Instructions to follow: Quote exactly and only this range of lines in the data below: the line that holds "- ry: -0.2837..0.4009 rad" to the line that holds "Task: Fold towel", both included.

--- Data ---

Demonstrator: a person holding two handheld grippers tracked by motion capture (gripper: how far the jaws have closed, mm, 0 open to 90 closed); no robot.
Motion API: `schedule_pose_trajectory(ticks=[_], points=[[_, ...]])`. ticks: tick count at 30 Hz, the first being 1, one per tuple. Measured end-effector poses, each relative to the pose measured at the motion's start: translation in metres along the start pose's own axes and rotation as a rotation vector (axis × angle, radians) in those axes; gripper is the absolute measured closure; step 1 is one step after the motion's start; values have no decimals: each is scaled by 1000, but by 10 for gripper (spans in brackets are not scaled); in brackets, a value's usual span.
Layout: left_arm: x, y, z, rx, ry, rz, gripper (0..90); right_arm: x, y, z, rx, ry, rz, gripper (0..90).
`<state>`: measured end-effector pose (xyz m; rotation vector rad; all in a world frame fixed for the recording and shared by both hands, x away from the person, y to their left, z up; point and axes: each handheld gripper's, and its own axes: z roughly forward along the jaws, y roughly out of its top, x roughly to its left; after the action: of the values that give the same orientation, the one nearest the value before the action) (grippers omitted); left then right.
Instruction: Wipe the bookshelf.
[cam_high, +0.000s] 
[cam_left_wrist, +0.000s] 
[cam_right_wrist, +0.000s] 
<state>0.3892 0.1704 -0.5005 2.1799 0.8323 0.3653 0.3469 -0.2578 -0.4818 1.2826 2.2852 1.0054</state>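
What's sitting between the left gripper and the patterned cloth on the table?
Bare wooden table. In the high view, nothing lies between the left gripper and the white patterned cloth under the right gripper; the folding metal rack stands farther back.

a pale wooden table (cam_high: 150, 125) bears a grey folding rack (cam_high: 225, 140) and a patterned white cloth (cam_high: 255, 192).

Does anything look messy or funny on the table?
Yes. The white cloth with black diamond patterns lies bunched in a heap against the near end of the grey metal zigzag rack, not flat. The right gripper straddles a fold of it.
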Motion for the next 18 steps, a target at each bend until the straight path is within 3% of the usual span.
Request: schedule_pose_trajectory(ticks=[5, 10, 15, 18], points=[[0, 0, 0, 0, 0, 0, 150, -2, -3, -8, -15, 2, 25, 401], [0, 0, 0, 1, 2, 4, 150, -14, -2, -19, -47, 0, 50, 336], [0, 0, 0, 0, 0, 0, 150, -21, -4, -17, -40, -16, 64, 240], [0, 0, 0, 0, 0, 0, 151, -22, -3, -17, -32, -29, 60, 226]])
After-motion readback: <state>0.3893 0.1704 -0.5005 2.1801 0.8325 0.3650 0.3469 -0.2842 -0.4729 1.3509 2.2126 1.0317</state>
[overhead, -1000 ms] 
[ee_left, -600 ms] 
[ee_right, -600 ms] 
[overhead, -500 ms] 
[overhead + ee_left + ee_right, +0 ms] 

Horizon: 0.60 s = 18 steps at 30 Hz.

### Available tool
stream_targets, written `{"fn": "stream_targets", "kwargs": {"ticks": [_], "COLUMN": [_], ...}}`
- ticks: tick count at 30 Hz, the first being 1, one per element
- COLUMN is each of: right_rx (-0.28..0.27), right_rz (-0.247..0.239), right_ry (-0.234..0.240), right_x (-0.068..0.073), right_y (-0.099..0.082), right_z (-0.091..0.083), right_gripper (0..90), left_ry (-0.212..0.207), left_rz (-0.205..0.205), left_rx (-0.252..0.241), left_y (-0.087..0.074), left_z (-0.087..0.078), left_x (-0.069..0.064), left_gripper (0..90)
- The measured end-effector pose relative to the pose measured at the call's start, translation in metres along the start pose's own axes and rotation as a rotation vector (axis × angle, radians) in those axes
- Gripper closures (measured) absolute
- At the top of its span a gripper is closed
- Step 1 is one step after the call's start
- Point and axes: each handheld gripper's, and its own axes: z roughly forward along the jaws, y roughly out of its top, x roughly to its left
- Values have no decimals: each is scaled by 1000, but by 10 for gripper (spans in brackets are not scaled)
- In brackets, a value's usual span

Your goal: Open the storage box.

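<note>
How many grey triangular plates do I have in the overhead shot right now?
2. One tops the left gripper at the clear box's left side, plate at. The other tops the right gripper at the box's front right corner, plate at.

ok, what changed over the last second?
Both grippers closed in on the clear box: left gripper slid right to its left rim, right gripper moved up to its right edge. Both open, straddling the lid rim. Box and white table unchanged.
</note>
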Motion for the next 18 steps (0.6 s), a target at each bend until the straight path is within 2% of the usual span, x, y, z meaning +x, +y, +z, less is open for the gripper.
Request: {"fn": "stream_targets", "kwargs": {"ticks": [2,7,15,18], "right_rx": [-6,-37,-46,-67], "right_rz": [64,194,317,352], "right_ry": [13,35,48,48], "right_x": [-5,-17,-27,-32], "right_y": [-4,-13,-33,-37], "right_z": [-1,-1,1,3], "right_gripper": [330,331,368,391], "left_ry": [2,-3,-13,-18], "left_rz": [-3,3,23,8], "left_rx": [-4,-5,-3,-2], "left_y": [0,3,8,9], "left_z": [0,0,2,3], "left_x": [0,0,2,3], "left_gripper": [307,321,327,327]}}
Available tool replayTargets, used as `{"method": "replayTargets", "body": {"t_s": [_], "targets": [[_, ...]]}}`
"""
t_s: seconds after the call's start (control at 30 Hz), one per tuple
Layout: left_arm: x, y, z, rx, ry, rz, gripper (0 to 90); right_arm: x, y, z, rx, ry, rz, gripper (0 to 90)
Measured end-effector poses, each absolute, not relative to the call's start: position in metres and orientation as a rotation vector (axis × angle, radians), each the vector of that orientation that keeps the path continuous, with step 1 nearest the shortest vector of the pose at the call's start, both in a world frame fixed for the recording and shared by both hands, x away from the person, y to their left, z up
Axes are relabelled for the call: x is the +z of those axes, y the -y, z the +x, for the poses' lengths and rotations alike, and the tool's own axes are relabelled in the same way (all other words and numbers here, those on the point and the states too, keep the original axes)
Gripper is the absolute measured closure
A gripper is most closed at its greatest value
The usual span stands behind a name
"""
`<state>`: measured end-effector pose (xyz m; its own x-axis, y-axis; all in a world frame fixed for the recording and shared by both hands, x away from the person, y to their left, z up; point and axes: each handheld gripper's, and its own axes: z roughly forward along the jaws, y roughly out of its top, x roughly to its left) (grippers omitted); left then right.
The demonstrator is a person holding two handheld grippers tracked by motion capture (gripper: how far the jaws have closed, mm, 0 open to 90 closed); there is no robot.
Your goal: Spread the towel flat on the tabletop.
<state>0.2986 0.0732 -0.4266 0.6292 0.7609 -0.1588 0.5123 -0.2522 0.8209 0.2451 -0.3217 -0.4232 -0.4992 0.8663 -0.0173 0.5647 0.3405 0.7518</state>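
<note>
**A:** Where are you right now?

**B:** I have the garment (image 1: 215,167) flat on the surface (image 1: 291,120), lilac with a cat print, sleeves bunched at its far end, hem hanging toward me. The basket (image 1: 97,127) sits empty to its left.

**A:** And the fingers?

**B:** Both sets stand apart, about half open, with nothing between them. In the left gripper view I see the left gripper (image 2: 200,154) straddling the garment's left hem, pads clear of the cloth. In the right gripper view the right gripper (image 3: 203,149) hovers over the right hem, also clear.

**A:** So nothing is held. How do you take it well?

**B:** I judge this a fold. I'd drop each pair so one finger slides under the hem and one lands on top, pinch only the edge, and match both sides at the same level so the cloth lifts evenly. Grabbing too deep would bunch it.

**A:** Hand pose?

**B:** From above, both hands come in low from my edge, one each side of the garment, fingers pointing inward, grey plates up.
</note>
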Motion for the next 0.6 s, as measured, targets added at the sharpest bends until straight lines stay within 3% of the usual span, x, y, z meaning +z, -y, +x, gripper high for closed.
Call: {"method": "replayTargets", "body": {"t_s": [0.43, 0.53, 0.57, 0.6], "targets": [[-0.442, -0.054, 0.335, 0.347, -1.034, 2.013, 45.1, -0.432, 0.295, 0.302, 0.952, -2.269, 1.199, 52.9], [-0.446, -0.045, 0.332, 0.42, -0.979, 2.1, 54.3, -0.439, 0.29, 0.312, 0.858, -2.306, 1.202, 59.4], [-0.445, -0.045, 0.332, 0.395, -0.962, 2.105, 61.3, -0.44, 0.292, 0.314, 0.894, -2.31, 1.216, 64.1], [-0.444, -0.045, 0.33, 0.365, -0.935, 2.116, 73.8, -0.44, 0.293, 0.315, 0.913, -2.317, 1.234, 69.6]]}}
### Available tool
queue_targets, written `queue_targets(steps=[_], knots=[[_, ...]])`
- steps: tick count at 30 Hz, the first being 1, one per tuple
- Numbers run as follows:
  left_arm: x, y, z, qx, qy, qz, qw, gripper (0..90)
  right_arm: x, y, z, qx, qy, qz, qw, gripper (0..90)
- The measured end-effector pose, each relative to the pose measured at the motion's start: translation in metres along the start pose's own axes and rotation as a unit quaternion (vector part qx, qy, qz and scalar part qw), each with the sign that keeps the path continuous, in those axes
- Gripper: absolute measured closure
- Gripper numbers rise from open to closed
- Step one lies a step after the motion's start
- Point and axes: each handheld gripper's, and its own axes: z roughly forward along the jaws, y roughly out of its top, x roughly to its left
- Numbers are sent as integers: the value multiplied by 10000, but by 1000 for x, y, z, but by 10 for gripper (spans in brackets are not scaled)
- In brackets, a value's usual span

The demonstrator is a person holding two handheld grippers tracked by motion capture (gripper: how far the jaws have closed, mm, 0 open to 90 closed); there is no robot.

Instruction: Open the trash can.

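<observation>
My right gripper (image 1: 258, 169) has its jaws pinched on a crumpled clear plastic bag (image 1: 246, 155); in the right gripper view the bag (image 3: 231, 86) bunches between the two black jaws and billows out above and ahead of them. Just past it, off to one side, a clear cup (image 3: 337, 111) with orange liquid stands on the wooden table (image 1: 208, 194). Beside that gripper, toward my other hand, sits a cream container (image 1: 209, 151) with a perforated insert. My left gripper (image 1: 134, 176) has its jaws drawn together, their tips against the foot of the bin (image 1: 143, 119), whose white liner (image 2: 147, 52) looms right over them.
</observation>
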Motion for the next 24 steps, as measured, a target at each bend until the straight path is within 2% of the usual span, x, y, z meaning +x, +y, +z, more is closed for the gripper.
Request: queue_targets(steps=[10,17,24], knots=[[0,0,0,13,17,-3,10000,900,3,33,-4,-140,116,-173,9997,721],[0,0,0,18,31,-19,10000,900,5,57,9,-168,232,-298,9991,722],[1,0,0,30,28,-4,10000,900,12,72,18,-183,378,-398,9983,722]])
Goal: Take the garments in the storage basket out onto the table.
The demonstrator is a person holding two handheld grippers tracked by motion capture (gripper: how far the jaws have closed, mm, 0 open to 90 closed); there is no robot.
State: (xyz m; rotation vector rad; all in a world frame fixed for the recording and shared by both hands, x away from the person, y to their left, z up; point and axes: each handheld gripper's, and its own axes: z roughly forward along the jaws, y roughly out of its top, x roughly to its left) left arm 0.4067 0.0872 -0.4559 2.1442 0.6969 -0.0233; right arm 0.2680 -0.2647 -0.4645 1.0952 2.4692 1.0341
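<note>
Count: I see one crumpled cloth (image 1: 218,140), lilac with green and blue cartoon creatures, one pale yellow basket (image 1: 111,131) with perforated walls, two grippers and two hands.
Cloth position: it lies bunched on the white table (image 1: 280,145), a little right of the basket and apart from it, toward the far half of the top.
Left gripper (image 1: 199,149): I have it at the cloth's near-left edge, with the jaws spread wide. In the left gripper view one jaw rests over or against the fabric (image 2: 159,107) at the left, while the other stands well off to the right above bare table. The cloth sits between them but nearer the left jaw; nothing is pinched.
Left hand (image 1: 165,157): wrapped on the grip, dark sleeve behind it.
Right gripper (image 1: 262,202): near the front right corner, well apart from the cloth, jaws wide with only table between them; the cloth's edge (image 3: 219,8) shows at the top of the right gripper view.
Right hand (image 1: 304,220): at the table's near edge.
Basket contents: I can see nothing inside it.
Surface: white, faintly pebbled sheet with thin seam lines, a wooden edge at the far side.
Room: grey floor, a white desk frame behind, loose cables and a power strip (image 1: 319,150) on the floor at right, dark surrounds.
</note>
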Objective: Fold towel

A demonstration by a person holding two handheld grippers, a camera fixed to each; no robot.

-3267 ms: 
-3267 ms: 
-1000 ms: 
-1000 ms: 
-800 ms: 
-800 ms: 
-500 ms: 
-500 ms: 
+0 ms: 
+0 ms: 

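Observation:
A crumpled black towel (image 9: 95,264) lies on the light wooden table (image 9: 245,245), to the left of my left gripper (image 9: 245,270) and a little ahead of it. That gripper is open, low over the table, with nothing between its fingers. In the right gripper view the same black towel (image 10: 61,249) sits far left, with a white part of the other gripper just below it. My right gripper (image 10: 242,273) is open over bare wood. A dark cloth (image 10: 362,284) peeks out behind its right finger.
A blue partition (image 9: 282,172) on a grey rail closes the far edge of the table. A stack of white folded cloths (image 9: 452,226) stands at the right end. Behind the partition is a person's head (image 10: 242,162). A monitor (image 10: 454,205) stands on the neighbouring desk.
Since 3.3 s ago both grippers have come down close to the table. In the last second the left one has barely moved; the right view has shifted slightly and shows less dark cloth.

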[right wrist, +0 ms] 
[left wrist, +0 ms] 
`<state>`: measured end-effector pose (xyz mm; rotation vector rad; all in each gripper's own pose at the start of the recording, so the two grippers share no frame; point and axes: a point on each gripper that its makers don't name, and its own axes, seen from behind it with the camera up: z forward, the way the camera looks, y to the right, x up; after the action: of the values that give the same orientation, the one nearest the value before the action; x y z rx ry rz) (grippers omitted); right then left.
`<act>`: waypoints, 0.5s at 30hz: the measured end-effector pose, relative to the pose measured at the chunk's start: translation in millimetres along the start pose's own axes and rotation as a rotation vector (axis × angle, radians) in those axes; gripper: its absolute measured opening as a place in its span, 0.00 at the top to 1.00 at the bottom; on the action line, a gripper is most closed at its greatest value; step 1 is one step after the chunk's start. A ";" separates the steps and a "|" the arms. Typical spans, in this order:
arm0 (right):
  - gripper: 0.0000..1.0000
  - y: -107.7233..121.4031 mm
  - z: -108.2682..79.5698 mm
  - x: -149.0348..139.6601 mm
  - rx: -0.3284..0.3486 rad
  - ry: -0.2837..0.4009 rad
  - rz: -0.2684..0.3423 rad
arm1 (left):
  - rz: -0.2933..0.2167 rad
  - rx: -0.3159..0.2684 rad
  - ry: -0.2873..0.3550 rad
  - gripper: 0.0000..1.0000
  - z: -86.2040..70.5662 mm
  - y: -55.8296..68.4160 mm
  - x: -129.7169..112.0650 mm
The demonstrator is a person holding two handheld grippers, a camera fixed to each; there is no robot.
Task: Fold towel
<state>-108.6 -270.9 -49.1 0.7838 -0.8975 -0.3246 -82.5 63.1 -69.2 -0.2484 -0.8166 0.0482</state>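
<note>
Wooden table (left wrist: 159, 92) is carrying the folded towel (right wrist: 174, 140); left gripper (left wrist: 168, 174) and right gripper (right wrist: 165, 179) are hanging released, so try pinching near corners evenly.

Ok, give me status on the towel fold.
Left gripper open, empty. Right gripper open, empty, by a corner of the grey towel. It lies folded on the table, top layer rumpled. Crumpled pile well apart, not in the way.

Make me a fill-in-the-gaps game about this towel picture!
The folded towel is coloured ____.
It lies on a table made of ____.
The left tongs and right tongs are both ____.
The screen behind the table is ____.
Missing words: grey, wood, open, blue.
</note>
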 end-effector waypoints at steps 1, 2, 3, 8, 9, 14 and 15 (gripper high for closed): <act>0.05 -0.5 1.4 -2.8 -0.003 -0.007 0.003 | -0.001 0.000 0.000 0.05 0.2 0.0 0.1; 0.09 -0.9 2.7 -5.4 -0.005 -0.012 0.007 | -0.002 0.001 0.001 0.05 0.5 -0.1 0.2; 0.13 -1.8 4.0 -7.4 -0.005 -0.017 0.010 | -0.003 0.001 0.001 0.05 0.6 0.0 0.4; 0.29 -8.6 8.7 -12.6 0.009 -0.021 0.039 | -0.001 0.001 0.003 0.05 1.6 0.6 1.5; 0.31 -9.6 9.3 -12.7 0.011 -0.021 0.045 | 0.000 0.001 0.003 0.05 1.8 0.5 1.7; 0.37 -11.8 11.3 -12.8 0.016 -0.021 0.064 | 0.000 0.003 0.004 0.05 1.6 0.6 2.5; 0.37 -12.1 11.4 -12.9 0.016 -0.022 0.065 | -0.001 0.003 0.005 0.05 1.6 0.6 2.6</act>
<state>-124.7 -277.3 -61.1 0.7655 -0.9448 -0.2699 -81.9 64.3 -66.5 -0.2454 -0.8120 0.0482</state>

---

Written answer:
  - ry: -0.2837..0.4009 rad
  - rz: -0.2684..0.3423 rad
arm1 (left):
  - rz: -0.2933..0.2167 rad
  - rx: -0.3159..0.2684 rad
  - ry: -0.2873..0.3550 rad
  - gripper: 0.0000..1.0000
  - z: -86.2040..70.5662 mm
  - y: -55.8296..68.4160 mm
  - x: -129.7169..112.0650 mm
The demonstrator is a person holding two handheld grippers, a camera fixed to each; there is no robot.
Task: Fold towel

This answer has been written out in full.